19.12.2017 01:42:18

LENS Comes Into Focus, MESO, TIG Ink Deal, NBRV Leaps Forward

(RTTNews) - The following are some of today's top gainers in the pharma/biotech sector.

1. Presbia PLC (LENS)

Gained 19.91% to close Monday's (Dec.18) trading at $2.59.

Pipeline:

The Company's lead product is Presbia Flexivue Microlens, a revolutionary optical lens implant for treating presbyopia, the age-related loss of near vision. The Presbia Flexivue Microlens is currently approved for sale in 42 countries around the world. It is not approved in the U.S. yet.

News: The Company has received an investment proposal of up to $5 million from Orchard Capital Corporation. Actions are also being taken to reduce its cash burn rate by eliminating pre-FDA approval marketing, manufacturing and engineering expenses related to the post-FDA approval U.S. commercial launch of the Presbia Flexivue Microlens.

The Company is also exploring other financing options and plans to finalize the capital raise by mid-February 2018.

Near-term catalyst:

-- The Company is planning to make its final submission to the FDA seeking approval of Presbia Flexivue Microlens before the end of 2017, with approval expected in 2018.

2. Mesoblast Limited (MESO)

Gained 15.33% to close Monday's trading at $6.32.

News: The Company has granted TiGenix NV (TIG) an exclusive global patent license to use adiposederived mesenchymal stem cells in the local treatment of fistulae.

TiGenix's lead product candidate Cx601 is an allogeneic expanded adipose-derived mesenchymal stem cell product for the treatment of complex perianal fistulas in Crohn's disease patients. Cx601 is under regulatory review in Europe and under phase III testing in the U.S.

As part of the deal, Mesoblast will receive up to €20 million (approximately USD$24 million) in payments, with €5 million upfront, €5 million within 12 months, and up to €10 million in product regulatory milestones. Additionally, Mesoblast will receive single digit royalties on net sales of Cx601.

Clinical Trials & Near-term Catalysts:

-- A phase III trial using MSC-100-IV in children with steroid refractory acute Graft-versus-host disease (GVHD) is expected to complete enrollment this quarter. The trial's 28-day primary endpoint data is expected in Q1 CY2018 and the 100-day survival result is expected in Q2 CY2018. -- A phase III trial using MPC-06-ID in patients with chronic low back pain is expected to complete enrollment in early Q1 CY2018. -- A phase III trial evaluating MPC-150-IM in NYHA Class IV patients with advanced heart failure is underway, with the 6-month primary endpoint of the study expected in Q1 CY2018 and full 12-month results expected in Q3 CY2018. -- A phase III trial evaluating MPC-150-IM in NYHA Class III patients with advanced heart failure is ongoing, with enrollment expected to be completed in 2H CY2018.
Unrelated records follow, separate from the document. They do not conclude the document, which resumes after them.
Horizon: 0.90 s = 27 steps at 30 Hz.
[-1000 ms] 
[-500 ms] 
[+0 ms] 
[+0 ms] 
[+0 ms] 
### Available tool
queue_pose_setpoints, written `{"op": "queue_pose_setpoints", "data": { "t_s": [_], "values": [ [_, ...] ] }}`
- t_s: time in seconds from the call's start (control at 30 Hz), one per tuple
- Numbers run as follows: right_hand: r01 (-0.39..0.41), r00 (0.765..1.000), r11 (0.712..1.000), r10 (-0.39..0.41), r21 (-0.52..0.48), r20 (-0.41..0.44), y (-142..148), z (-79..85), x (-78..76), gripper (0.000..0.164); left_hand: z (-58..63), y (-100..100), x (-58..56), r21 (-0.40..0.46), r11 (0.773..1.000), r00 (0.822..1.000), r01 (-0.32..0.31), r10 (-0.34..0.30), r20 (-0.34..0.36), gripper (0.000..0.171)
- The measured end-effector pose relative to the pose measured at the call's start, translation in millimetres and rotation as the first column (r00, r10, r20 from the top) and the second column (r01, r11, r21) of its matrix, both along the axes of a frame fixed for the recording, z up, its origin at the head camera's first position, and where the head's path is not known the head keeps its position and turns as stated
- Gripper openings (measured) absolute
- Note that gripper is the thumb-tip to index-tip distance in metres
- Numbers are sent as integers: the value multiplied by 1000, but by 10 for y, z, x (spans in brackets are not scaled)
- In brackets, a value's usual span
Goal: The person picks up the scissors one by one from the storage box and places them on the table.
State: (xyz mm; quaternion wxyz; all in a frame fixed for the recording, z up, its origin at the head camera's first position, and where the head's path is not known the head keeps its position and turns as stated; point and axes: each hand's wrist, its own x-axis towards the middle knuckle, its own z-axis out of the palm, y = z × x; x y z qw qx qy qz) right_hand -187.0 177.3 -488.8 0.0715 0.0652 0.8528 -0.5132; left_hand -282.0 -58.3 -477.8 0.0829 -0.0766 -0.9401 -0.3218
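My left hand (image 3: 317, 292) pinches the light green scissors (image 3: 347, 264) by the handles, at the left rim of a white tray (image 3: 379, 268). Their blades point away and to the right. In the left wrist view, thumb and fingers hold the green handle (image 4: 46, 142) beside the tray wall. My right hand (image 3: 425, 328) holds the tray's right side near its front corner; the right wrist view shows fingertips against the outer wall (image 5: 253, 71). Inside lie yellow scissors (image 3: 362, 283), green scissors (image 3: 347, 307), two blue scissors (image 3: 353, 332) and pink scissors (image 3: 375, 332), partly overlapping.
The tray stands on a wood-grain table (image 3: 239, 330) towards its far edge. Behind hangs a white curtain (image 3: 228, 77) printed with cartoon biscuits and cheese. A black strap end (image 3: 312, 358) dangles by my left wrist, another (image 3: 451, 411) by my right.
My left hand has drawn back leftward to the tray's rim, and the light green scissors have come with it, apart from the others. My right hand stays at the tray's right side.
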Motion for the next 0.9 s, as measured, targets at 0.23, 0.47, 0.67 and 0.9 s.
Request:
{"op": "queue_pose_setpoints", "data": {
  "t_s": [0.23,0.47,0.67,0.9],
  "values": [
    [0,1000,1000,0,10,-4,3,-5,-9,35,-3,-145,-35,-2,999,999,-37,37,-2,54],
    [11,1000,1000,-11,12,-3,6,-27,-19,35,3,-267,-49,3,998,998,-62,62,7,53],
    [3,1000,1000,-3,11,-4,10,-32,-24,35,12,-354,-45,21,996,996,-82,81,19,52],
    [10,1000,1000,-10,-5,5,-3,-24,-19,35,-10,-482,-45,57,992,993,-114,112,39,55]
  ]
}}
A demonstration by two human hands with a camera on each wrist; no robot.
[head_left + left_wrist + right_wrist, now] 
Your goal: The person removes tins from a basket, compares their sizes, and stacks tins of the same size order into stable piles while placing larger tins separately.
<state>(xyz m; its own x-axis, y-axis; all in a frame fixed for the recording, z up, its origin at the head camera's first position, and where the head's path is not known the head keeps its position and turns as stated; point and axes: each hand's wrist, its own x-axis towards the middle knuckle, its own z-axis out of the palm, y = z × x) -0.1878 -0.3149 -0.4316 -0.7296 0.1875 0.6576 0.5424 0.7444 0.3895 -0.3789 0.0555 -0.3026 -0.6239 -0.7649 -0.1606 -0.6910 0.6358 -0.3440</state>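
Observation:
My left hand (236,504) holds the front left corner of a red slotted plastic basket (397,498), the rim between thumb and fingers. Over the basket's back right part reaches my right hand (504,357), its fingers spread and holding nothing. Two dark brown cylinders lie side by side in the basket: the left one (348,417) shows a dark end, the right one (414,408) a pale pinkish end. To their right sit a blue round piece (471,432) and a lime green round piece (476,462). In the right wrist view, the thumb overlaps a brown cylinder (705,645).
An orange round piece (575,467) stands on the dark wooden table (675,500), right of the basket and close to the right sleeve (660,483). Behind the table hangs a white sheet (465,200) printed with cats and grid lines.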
3. Nabriva Therapeutics plc (NBRV)

Gained 13.04% to close Monday's trading at $5.76.

News: The Company's addition to the NASDAQ Biotechnology Index became effective today.

Pipeline:

The Company's lead drug candidate is Lefamulin for the treatment of patients with moderate to severe community-acquired bacterial pneumonia (CABP).

Clinical Trials & Near-term Catalysts:

-- A phase III trial, which evaluated the safety and efficacy of intravenous (IV) to oral Lefamulin in patients with community-acquired bacterial pneumonia, dubbed LEAP 1, was successfully completed in September of this year. -- Another phase III trial evaluating the efficacy and safety of oral Lefamulin compared to oral moxifloxacin in patients with moderate CABP, dubbed LEAP 2, is underway. This trial completed enrollment target of 738 patients early this month. The topline clinical results from LEAP 2 trial are expected to be available in the spring of 2018.

4. Arsanis Inc. (ASNS)

Gained 11.34% to close Monday's trading at $12.47.

News: No news

Recent event:

--On November 16, 2017, the Company went public on the NASDAQ Global Market offering its shares at a price of $10 each.

Clinical trials & Near-term catalysts:

-- The Company's investigational lead product candidate is ASN100, which is currently in a Phase 2 clinical trial for the prevention of S. aureus pneumonia in high-risk, mechanically ventilated patients. -- The trial is expected to be completed in December 2018.

5. Apellis Pharmaceuticals Inc. (APLS)

Gained 11.19% to close Monday's trading at $14.51.

News: No news

Recent event:

The Company debuted on the NASDAQ Global Select Market on November 9, 2017, offering its shares at a price of $14.00 each.

Clinical Trials:

The Company's lead drug candidate is APL-2.

APL-2 has been successfully studied in a phase II clinical trial (FILLY) in patients with geographic atrophy associated with age-related macular degeneration. APL-2 is also under two phase Ib trials in paroxysmal nocturnal hemoglobinuria - one as monotherapy and the other as add-on to Soliris.

6. Syros Pharmaceuticals Inc. (SYRS)

Gained 10.01% to close Monday's trading at $9.89.

News: No news

The stock had lost nearly 32% of its value on December 11, 2017, following the initial clinical data from the Company's ongoing phase II trial of SY-1425 in genomically defined subsets of patients with acute myeloid leukemia (AML) and myelodysplastic syndrome (MDS), presented at the ASH.

Since the data support the continued development of SY-1425 in combination with other therapies, the Company will not pursue further development of SY-1425 as a single agent. Enrollment in the phase II study of SY-1425 as a single-agent in the cohort of newly diagnosed AML patients who are not suitable candidates for standard chemotherapy has been stopped.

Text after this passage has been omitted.